• [EXERCISE]: Pictures stay out; please output the remaining data exactly.

• [INFORMATION SHOWN]:
==========
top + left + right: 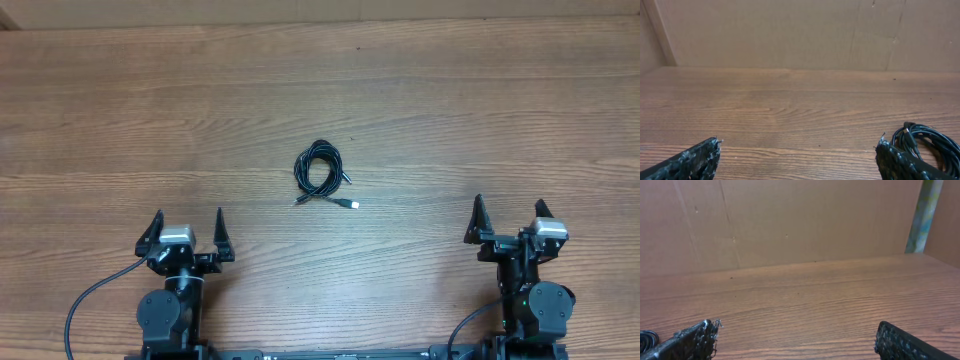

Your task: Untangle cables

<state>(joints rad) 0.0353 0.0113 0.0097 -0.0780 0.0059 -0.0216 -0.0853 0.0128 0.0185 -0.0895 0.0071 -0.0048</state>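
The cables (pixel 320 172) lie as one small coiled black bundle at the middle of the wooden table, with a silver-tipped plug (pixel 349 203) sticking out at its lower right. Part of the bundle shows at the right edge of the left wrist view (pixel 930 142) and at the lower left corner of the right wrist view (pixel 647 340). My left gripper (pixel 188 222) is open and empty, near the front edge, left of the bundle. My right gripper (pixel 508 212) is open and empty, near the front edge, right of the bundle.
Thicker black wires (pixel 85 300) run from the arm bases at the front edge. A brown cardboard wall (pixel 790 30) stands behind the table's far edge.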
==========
• [RESULT OF THIS TASK]:
top + left + right: 

Your task: Untangle cables

<state>(joints rad) 0.0353 0.0113 0.0097 -0.0780 0.0059 -0.0216 -0.0853 0.0128 0.0185 -0.0895 0.0071 -0.0048</state>
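The cables (pixel 320 172) lie as one small coiled black bundle at the middle of the wooden table, with a silver-tipped plug (pixel 349 203) sticking out at its lower right. Part of the bundle shows at the right edge of the left wrist view (pixel 930 142) and at the lower left corner of the right wrist view (pixel 647 340). My left gripper (pixel 188 222) is open and empty, near the front edge, left of the bundle. My right gripper (pixel 508 212) is open and empty, near the front edge, right of the bundle.
Thicker black wires (pixel 85 300) run from the arm bases at the front edge. A brown cardboard wall (pixel 790 30) stands behind the table's far edge.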

No further answer is required.